Open attachments: If you’re not familiar with the sender, be very cautious about opening any attachments. Attached files from spammers are never what they claim to be. More often than not they’re some kind of virus designed for Windows PCs so they have no effect on a Mac. Still, better safe than sorry.
Protect yourself via a challenge/response scheme: In the last decade someone came up with what seemed to be a brilliant idea: When people sign on for an account with our service, we’ll ask them to create a list of people who they always want to hear from (a whitelist). Messages from these individuals will be delivered to the recipient with no problem. If, however, someone not on the list attempts to send that person a message, they’ll be told that they have to visit a website, click a link, and enter a code to confirm that they are who they say they are. The intended recipient will then approve them so that they’re not bothered with this rigmarole again.
Sounds great, right? It’s not. To begin with, it shifts the responsibility for dealing with spam from the recipient to the sender. If I want to send you a message, somehow it’s my job to make sure it gets through rather than you taking measures to deal with your spam problem. Rude.
And the result of this “Hey, you deal with my problem, buddy” scheme is that many people simply won’t make the effort. Confronted with one of these “Please verify” messages, they’ll delete the message they intended to send to you and vow to never bother again. Yes, you may see far less spam, but you’ll also receive far less legitimate email because it won’t be sent.
Earthlink was responsible for a lot of this stuff. I haven’t seen one of these messages in ages, so perhaps the company finally wised up and stopped using this scheme. If your email service offers it by default as a way to protect you from spam, disable it and find another way, or switch to a different service.
Be a spammer yourself: Finally, consider the golden rule. If you don’t like receiving unsolicited email, there’s a very good chance that others don’t either.
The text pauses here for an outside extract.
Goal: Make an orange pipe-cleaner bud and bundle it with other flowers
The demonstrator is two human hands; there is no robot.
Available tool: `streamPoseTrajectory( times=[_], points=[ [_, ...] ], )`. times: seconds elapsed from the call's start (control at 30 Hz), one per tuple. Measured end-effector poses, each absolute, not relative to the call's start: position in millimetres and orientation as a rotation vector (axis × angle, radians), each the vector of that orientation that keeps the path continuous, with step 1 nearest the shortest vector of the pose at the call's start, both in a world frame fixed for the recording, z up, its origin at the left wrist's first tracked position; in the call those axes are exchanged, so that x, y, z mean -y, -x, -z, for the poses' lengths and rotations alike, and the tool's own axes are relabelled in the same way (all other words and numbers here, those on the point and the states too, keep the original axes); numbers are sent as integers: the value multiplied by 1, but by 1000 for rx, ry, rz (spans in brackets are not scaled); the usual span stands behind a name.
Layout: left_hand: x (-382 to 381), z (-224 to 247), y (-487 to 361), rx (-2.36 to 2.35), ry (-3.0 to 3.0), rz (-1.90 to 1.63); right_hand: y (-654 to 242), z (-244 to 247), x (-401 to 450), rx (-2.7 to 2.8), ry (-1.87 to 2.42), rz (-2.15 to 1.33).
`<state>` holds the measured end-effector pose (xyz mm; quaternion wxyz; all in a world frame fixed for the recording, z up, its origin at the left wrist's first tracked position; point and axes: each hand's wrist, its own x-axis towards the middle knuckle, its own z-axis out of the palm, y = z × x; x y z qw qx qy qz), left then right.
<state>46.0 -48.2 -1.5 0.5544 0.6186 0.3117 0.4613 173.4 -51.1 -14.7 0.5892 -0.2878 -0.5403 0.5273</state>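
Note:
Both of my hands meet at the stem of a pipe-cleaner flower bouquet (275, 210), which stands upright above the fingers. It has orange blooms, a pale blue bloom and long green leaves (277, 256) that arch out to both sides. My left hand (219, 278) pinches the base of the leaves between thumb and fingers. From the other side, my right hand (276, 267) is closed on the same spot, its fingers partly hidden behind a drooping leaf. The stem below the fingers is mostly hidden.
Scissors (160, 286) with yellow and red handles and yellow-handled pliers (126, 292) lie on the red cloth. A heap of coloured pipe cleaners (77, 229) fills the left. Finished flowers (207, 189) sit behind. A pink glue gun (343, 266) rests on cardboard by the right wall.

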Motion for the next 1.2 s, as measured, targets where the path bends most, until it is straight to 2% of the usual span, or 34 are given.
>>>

You may have the most adorable cat on earth, believe fervently in a political or religious cause, have the greatest business plan ever devised, or have faith that good luck comes in the form of chain mail, but sharing this stuff with everyone in your address book makes you the spammer. You absolutely want to spread the word to people who have indicated their willingness to listen, but be sure you have very strong evidence that this willingness exists. Ask, rather than assume, and your email life will be far more harmonious.